TASK DESCRIPTION: Please filter the listing below and copy out the lines that hold "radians".
---------- ENTRIES SUPPLIED ----------
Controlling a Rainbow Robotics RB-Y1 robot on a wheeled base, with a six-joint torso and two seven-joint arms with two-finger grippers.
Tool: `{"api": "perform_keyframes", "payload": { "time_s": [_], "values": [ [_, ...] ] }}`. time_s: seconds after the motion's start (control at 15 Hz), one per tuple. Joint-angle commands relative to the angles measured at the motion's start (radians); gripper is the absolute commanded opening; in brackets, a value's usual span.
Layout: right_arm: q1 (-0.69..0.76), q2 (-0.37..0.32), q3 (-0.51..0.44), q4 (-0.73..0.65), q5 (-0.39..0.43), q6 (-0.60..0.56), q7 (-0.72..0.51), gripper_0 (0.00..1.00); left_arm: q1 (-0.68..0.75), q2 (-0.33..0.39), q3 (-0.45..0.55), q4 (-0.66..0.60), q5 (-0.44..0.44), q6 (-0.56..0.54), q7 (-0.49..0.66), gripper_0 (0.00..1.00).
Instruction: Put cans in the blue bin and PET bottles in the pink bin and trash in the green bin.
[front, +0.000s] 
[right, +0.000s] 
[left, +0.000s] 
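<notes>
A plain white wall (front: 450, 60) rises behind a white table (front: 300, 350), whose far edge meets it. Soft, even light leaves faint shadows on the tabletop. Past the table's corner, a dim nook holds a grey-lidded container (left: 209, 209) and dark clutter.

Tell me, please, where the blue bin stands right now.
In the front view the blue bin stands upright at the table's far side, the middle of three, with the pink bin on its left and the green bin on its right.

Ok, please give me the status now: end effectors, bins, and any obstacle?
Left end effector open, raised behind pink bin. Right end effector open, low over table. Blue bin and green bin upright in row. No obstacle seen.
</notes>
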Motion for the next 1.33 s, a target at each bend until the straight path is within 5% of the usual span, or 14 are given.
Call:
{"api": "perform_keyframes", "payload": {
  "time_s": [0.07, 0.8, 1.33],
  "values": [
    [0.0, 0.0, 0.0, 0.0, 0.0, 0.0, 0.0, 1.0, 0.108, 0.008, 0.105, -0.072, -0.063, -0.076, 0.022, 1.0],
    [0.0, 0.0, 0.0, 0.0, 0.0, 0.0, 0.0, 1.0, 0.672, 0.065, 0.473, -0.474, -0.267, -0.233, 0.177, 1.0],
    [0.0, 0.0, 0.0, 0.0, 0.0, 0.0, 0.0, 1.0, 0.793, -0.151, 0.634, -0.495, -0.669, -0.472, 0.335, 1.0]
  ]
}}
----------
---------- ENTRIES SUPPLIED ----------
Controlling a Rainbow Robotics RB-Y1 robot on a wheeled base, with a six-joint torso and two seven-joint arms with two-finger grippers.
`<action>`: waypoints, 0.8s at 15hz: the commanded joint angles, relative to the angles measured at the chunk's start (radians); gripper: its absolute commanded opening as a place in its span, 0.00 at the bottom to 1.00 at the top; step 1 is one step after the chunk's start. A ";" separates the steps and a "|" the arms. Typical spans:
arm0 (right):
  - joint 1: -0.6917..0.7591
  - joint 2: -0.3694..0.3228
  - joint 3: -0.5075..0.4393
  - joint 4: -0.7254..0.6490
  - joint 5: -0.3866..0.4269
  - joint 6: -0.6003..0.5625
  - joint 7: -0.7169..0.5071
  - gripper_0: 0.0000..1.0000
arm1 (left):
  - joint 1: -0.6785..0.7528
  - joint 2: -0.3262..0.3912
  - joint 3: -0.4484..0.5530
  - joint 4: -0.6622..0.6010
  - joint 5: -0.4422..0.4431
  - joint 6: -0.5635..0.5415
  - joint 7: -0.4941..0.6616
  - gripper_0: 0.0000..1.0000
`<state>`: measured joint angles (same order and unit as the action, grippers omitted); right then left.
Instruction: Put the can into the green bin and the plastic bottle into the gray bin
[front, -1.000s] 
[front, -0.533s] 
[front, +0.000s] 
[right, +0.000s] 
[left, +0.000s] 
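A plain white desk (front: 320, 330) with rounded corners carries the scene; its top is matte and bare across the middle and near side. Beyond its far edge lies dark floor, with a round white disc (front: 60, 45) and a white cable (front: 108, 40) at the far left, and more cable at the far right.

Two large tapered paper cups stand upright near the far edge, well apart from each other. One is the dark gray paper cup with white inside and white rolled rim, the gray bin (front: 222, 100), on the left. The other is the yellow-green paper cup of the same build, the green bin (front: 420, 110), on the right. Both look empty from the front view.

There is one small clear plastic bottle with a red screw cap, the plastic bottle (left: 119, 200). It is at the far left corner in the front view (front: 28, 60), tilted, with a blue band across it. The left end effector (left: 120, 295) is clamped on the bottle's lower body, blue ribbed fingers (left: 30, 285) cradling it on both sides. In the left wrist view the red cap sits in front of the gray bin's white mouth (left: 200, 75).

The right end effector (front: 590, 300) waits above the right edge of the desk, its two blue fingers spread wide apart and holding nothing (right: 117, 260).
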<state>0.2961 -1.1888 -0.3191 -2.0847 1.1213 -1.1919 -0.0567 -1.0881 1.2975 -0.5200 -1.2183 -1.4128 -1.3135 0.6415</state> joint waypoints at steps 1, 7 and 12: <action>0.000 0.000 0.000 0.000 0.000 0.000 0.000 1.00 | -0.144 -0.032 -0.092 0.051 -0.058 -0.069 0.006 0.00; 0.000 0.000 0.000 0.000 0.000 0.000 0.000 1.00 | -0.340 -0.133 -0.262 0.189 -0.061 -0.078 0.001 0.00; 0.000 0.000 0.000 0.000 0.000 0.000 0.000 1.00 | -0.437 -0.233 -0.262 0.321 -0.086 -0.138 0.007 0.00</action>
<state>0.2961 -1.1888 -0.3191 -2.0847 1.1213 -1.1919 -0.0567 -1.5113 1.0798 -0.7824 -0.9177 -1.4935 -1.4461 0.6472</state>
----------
SOLUTION TO THE PROBLEM:
Tool: `{"api": "perform_keyframes", "payload": { "time_s": [_], "values": [ [_, ...] ] }}`. time_s: seconds after the motion's start (control at 15 Hz), one per tuple. Joint-angle commands relative to the angles measured at the motion's start (radians); gripper is the absolute commanded opening; in brackets, a value's usual span.
`<action>`: waypoints, 0.8s at 15hz: the commanded joint angles, relative to the angles measured at the chunk's start (radians); gripper: its absolute commanded opening as a place in its span, 0.00 at the bottom to 1.00 at the top; step 1 is one step after the chunk's start. A ";" separates the steps and a "|" the arms. Typical spans:

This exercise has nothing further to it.